Each line below that includes the word "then" adds one to the count; give that count and nothing else.

╔══

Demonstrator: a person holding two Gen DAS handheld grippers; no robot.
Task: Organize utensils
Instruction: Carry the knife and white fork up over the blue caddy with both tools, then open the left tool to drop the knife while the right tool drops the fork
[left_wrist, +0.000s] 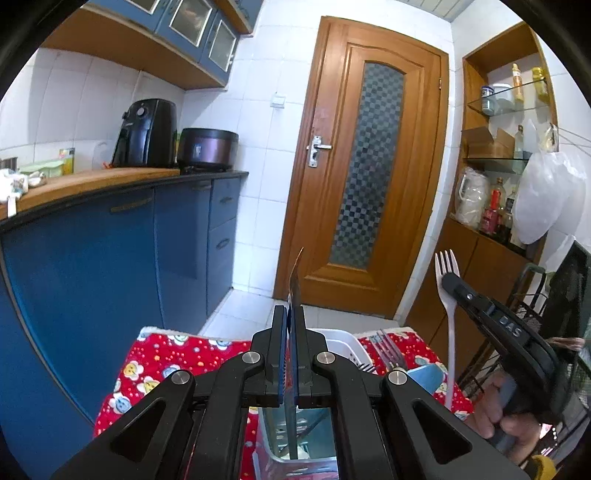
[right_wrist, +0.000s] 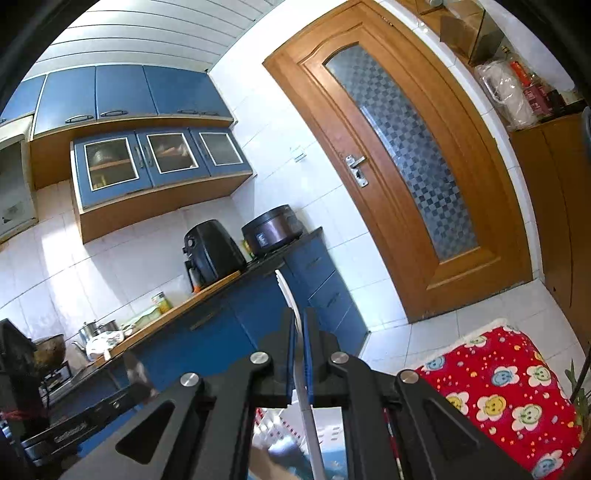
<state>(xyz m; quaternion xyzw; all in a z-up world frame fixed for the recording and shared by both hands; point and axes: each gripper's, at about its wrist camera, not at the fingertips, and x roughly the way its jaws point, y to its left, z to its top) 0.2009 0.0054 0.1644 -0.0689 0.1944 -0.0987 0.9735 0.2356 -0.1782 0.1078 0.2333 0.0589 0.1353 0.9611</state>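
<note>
A tiled kitchen fills both views. The wooden door (left_wrist: 364, 162) with checkered frosted glass stands ahead. Blue cabinets (left_wrist: 110, 258) run along the left wall under a counter (left_wrist: 92, 181), which carries a black air fryer (left_wrist: 146, 133) and a dark cooker (left_wrist: 207, 149) side by side. To the right of the door, a wooden shelf unit (left_wrist: 506, 147) holds bottles and jars.

Low in the left wrist view, a red cloth (left_wrist: 166, 358) with cartoon flowers covers a table. A white tray (left_wrist: 341, 343) rests on it, with metal forks (left_wrist: 389, 350) lying at its right side and a blue cup (left_wrist: 428, 374) just beside them.

The left gripper (left_wrist: 294, 321) is clamped tight on a knife (left_wrist: 295, 280), gripped edge-on, its blade rising past the fingertips and tilting towards the door, above the tray.

The right gripper (right_wrist: 298, 328) is closed on a white plastic fork (left_wrist: 447, 295), held upright with the tines uppermost, over the cloth's right side. In the left wrist view this gripper reaches in from the right with a hand (left_wrist: 502, 417) on its grip. In its own view the fork's handle passes down between the blue pads (right_wrist: 308, 369).
</note>
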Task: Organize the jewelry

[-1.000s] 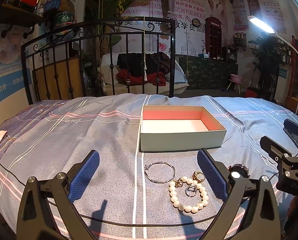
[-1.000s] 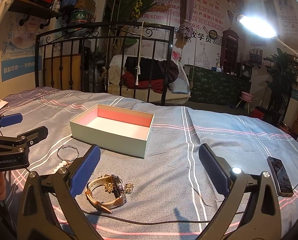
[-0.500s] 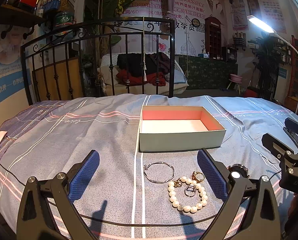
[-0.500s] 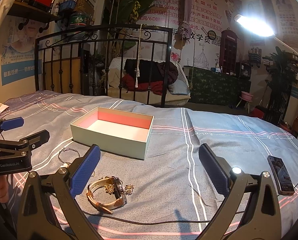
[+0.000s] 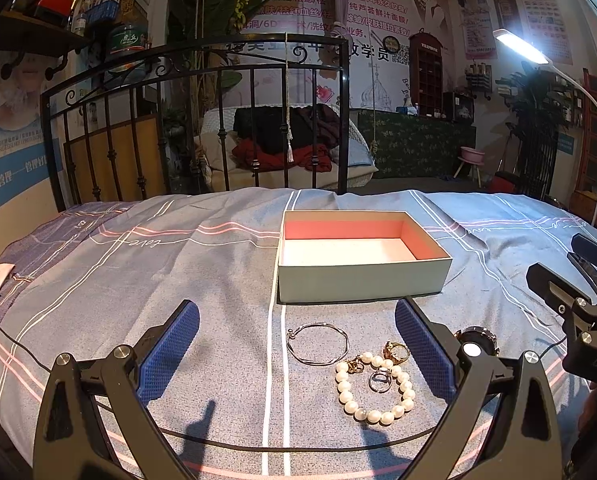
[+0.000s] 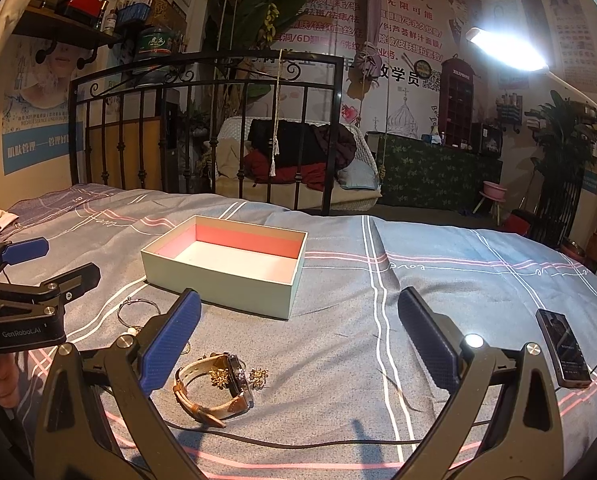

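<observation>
An open pale-green box [image 5: 362, 280] with a pink lining sits on the bed; it also shows in the right wrist view [image 6: 218, 276]. In front of it lie a thin silver bangle [image 5: 317, 343], a pearl bracelet [image 5: 374, 390], a gold ring [image 5: 394, 353] and a silver ring [image 5: 379, 380]. A watch with a tan strap [image 6: 214, 384] and gold earrings [image 6: 258, 376] lie to the right of them. My left gripper [image 5: 296, 348] is open and empty, just before the jewelry. My right gripper [image 6: 298, 344] is open and empty, with the watch near its left finger.
A dark phone [image 6: 562, 346] lies on the blue-grey striped bedspread [image 6: 418, 280] at the right. A black iron bed frame [image 5: 202, 120] stands behind the bed. A black cable [image 6: 298, 440] runs across the bedspread near me. A lit lamp [image 6: 502, 48] hangs at the right.
The right wrist view has shifted a little, with the box and watch sitting slightly higher and left. The left view has barely changed. Both grippers stay open.
</observation>
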A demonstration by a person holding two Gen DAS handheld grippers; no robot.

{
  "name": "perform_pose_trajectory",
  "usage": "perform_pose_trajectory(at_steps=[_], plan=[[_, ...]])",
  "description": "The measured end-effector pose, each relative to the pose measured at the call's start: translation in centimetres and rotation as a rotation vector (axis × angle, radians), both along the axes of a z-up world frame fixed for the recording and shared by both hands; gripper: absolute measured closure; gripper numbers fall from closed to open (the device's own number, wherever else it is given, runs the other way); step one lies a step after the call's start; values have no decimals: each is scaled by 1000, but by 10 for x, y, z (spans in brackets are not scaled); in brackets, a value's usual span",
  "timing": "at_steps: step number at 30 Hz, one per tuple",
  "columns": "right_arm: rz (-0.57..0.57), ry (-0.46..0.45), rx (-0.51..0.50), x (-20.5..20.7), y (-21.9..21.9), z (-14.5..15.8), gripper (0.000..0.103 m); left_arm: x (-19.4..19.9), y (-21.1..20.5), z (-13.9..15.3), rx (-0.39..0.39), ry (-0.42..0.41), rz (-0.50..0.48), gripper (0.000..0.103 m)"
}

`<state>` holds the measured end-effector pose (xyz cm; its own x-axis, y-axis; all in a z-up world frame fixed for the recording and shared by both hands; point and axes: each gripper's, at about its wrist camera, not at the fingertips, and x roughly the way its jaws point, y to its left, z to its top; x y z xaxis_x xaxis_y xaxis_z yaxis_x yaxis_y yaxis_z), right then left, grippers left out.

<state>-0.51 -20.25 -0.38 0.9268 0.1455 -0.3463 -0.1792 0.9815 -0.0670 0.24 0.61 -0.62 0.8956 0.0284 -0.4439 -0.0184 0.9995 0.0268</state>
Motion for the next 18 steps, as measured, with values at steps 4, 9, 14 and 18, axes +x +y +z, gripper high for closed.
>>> perform_pose_trajectory(at_steps=[4, 9, 14, 18], plan=[[0, 1, 1, 0, 0, 0, 6, 0, 0, 0, 2, 0, 0, 7], [3, 0, 4, -3, -1, 0, 6, -1, -1, 2, 6, -1, 2, 7], [9, 0, 8, -5, 0, 1, 6, -2, -1, 3, 8, -1, 6, 7], [13, -1, 11, -7, 0, 3, 6, -6, 0, 4, 12, -4, 5, 7]])
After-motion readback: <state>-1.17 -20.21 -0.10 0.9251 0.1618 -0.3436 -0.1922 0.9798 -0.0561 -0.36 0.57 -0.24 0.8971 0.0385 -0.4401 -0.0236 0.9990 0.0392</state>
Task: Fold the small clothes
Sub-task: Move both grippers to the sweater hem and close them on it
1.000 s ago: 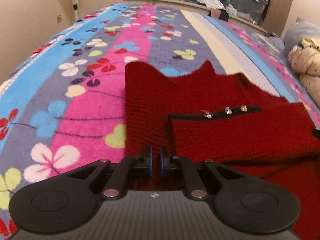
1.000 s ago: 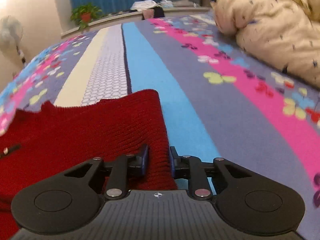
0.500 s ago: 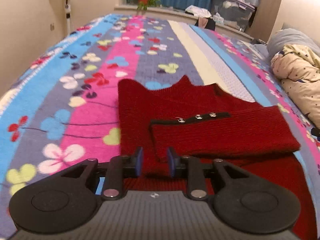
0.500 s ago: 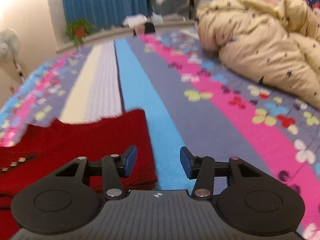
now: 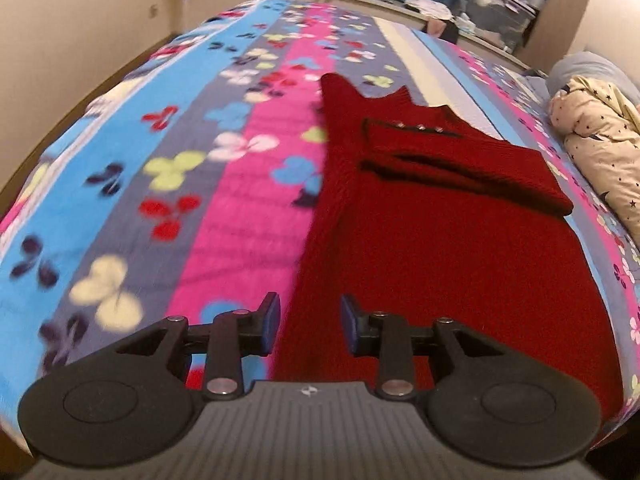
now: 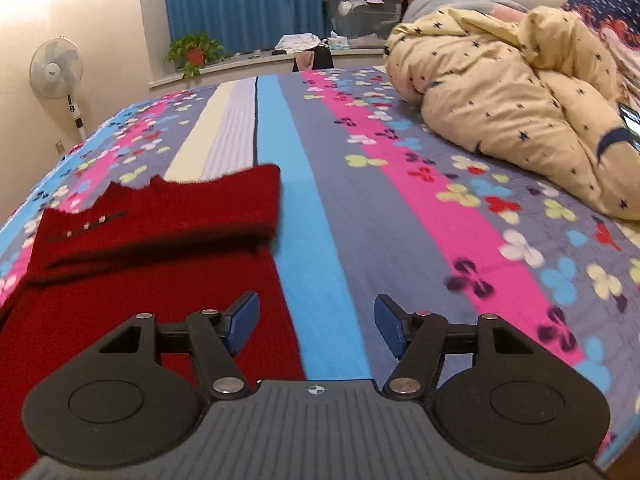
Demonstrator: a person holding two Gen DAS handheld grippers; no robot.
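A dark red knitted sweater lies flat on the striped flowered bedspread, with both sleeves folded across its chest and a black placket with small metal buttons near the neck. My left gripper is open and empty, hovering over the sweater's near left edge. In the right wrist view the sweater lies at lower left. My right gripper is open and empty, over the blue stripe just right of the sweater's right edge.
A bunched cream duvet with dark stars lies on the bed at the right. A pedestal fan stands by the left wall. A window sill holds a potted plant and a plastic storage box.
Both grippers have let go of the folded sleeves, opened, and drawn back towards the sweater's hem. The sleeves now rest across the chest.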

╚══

Response |
2